Using Simulations to Quantify High-Latitude Type-I Radar Backscatter Spectra as a Function of Flow Angle

Observations of high-latitude ionospheric E-region turbulence with meter-scale irregularities are caused by the Farley-Buneman instability, also called the modified two-stream instability. In general, turbulence produces a complex spectrum of waves, and radars with wavelengths in the few-meter range can detect such irregularities when there is a component of the spectrum that is aligned with the radar line-of-sight (LoS) and has wavelength equal to half the radar wavelength. The angle between the radar LoS and the direction of electron ExB drift is called the flow angle. Previous studies have attempted to quantify the spectral width of backscattered power as a function of flow angle, but those studies required many simplifications and assumptions, including significant spatial and temporal averaging, to arrive at their results.

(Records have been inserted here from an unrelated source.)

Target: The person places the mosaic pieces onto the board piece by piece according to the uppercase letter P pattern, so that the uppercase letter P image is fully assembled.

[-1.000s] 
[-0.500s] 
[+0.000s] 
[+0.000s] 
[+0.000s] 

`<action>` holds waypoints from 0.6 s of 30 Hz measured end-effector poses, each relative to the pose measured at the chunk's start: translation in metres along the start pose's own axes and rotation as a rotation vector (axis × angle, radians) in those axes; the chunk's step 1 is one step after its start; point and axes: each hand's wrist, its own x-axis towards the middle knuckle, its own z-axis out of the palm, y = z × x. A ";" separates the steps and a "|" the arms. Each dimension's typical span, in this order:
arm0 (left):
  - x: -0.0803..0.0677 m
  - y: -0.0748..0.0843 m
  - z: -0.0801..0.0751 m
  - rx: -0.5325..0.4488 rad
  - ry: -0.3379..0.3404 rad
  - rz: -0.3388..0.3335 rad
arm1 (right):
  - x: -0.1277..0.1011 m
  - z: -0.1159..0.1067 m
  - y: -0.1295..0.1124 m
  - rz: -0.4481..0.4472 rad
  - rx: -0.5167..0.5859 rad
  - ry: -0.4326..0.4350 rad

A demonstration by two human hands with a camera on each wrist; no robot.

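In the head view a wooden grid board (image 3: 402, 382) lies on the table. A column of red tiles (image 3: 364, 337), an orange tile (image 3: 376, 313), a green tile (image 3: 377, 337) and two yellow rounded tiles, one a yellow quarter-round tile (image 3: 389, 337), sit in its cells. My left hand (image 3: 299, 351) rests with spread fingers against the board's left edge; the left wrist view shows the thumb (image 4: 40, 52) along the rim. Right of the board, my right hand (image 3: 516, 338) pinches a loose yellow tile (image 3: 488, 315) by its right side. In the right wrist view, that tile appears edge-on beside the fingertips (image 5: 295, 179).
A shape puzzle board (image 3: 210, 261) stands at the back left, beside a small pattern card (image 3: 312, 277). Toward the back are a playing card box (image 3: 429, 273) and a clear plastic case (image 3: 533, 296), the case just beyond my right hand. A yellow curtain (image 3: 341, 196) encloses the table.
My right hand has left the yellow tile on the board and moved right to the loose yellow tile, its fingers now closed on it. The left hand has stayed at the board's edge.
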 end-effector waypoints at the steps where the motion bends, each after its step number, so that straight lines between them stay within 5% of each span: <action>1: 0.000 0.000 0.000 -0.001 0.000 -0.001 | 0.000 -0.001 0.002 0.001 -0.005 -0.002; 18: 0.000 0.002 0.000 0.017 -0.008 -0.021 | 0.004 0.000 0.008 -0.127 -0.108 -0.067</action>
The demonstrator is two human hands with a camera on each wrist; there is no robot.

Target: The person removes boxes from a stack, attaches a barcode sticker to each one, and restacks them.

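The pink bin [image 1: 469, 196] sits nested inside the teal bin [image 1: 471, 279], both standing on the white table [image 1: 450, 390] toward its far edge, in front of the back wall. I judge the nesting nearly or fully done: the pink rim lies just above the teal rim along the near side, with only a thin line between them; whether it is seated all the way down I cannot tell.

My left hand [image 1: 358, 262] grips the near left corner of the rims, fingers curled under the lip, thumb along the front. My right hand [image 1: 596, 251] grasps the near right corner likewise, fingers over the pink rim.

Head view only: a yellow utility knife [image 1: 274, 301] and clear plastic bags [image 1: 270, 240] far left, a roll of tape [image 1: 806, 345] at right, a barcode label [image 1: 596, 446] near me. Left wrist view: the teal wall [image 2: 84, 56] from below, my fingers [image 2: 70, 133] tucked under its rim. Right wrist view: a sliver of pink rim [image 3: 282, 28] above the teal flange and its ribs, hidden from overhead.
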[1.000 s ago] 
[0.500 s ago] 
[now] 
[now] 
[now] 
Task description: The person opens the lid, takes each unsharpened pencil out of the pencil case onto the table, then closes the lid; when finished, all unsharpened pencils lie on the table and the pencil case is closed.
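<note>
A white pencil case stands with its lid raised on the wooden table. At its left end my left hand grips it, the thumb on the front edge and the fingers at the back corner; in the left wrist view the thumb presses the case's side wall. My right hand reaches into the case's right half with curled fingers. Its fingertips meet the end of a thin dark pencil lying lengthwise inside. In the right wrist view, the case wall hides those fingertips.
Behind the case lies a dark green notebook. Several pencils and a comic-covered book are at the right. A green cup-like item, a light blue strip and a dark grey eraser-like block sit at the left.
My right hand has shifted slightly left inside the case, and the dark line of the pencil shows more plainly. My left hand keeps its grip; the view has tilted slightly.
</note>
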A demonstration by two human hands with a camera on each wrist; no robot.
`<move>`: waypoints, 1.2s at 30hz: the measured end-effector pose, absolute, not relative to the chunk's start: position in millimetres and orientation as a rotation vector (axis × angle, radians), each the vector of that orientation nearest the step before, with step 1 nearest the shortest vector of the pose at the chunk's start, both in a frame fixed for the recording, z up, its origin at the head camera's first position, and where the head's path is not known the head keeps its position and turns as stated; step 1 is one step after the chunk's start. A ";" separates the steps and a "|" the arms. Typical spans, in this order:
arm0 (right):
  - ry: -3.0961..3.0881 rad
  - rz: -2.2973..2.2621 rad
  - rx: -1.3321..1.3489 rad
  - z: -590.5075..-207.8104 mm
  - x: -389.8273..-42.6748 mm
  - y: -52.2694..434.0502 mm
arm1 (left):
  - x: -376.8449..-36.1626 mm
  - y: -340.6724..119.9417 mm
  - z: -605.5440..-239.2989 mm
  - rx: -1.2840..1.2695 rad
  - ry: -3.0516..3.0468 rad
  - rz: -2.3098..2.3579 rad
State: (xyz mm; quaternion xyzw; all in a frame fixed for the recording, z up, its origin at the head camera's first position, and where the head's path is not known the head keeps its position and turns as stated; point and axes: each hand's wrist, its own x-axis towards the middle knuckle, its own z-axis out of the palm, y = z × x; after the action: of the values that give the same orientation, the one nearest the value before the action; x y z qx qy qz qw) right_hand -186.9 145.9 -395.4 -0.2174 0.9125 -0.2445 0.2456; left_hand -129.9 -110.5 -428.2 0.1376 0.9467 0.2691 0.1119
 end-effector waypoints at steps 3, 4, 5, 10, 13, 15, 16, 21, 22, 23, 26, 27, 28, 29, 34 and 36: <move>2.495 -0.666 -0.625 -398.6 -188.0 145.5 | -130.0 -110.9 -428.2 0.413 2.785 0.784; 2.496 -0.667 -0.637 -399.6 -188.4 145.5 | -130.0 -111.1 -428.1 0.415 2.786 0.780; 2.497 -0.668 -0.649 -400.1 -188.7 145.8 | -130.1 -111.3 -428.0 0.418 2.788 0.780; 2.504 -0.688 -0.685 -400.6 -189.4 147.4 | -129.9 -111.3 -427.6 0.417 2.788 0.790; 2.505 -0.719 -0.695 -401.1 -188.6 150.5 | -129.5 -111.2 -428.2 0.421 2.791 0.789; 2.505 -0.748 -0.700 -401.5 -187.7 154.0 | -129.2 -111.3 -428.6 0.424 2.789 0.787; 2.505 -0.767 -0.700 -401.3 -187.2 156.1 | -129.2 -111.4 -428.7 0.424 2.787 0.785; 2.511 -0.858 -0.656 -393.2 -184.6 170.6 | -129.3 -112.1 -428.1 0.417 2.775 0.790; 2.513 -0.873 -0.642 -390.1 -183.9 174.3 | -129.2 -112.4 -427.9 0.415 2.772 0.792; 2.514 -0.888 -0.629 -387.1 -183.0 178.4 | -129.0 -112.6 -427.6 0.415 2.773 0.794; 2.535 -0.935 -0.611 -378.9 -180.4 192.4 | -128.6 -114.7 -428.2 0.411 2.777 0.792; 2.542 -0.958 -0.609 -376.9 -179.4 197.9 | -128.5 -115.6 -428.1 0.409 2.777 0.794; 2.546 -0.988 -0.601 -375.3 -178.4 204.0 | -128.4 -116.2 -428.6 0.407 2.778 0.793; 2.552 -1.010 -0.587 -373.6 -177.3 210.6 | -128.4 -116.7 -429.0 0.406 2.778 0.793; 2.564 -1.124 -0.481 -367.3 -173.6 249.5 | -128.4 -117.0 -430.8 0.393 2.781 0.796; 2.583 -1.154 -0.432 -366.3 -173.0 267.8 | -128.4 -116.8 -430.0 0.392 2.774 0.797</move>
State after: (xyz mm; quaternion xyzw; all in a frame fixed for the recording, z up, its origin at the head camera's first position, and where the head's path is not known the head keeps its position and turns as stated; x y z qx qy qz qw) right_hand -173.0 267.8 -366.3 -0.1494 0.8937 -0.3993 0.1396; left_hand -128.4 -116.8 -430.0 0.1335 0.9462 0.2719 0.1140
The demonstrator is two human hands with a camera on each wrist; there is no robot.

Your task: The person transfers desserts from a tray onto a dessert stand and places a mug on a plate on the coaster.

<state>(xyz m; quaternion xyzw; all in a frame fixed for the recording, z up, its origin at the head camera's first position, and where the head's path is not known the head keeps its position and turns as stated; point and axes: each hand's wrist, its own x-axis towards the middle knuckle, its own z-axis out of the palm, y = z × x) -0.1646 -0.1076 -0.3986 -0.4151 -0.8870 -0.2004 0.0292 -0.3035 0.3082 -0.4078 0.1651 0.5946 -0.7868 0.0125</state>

We have performed fully kinetic particle-in-cell plasma simulations with parameters typical of the E-region auroral ionosphere at multiple altitudes and with a range of driving electric fields, in order to quantify the expected relationship between backscattered power and flow angle. These simulations also show the relationship between spectral width and flow angle, a frequently measured relationship. We compare spectral widths from 2-D simulations to 3-D ones in order to assess the usefulness of 2-D results. Our results can be compared to existing measurements and used to design future radar experiments at auroral latitudes.